Data excerpts
------
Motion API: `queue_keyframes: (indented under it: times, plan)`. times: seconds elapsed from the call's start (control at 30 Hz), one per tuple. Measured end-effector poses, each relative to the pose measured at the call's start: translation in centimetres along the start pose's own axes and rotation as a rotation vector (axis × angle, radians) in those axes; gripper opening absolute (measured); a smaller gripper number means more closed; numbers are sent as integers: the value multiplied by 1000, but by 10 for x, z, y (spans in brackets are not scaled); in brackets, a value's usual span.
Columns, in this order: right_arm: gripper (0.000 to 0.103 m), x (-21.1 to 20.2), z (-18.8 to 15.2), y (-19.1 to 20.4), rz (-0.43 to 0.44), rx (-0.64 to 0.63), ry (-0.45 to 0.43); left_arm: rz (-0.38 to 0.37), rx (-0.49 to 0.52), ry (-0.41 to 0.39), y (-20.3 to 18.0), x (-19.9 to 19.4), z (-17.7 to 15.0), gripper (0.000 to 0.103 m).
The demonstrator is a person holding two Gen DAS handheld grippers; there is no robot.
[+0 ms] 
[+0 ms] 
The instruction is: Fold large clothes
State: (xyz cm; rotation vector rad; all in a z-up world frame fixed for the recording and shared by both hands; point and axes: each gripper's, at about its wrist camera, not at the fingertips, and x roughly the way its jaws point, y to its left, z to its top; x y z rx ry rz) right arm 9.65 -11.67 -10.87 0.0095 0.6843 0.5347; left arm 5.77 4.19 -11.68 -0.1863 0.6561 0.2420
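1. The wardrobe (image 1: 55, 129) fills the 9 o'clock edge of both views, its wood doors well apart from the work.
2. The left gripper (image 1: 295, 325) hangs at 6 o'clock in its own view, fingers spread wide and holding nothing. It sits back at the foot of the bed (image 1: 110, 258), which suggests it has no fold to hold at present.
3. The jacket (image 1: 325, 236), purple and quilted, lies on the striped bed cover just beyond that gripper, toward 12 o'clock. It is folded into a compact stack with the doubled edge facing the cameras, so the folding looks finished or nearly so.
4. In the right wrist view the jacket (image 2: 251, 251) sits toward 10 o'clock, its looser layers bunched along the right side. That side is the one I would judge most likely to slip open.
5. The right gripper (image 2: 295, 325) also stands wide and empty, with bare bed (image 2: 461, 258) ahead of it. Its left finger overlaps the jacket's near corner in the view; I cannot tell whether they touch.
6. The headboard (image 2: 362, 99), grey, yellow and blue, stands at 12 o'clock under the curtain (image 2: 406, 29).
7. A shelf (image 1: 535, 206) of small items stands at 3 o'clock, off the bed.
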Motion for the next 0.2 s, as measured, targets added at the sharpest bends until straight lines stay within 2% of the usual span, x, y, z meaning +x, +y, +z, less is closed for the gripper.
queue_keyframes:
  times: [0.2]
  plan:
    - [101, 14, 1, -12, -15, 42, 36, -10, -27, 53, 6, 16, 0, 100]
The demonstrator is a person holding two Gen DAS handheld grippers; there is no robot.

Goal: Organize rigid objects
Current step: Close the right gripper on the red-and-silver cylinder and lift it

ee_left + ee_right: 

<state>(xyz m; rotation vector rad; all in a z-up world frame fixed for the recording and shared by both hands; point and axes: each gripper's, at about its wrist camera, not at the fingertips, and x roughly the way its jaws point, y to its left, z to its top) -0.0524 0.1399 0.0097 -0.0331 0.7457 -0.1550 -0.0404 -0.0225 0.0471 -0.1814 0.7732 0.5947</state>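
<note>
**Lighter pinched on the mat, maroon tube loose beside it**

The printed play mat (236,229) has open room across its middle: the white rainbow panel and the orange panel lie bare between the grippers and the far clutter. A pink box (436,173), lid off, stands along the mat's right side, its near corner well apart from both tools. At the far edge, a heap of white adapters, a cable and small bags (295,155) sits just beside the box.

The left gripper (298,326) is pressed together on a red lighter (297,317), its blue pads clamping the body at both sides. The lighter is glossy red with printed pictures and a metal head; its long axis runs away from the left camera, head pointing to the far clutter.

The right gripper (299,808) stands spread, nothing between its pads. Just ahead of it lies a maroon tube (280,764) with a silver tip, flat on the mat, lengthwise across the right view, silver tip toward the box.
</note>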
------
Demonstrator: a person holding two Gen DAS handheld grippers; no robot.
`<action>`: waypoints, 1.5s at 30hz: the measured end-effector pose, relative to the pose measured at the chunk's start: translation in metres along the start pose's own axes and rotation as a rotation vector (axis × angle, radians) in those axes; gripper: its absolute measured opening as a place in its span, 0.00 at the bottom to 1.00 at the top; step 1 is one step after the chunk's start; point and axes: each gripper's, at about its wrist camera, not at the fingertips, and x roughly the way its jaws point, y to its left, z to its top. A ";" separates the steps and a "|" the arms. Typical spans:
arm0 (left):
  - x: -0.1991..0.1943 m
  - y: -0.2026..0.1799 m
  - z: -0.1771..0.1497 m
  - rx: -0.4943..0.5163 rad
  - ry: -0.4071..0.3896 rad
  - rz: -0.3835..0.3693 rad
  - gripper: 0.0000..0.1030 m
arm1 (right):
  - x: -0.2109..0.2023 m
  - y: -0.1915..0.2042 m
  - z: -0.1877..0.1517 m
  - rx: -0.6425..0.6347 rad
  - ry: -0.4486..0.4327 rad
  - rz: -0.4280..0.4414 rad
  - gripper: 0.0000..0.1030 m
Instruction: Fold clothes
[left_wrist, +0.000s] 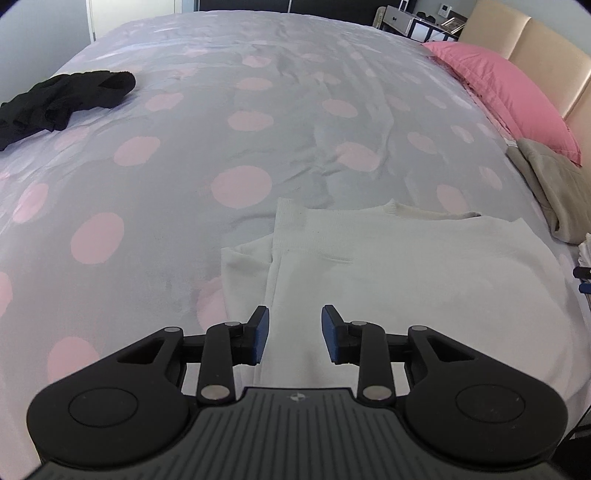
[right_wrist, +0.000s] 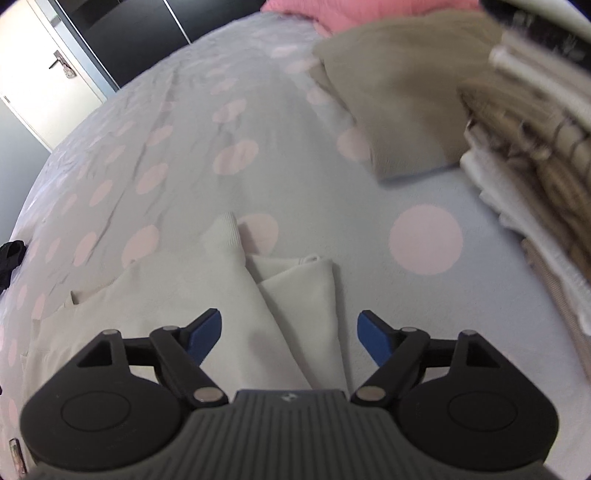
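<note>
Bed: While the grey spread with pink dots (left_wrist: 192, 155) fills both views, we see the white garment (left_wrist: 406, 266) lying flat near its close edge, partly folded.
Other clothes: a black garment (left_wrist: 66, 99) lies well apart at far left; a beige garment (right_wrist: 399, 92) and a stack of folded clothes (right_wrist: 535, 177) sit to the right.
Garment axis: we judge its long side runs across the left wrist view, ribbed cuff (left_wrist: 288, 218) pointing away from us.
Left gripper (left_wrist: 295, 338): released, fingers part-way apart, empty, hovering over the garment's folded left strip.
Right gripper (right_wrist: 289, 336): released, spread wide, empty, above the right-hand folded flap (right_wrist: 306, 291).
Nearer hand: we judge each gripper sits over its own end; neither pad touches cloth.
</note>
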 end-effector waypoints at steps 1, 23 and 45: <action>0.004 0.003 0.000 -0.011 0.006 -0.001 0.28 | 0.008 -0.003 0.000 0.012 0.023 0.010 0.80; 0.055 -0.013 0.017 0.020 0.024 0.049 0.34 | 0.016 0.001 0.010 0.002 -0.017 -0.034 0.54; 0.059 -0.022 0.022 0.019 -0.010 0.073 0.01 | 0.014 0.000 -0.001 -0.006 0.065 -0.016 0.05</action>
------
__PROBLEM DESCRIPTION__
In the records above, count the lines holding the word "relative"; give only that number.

__RESPONSE__
2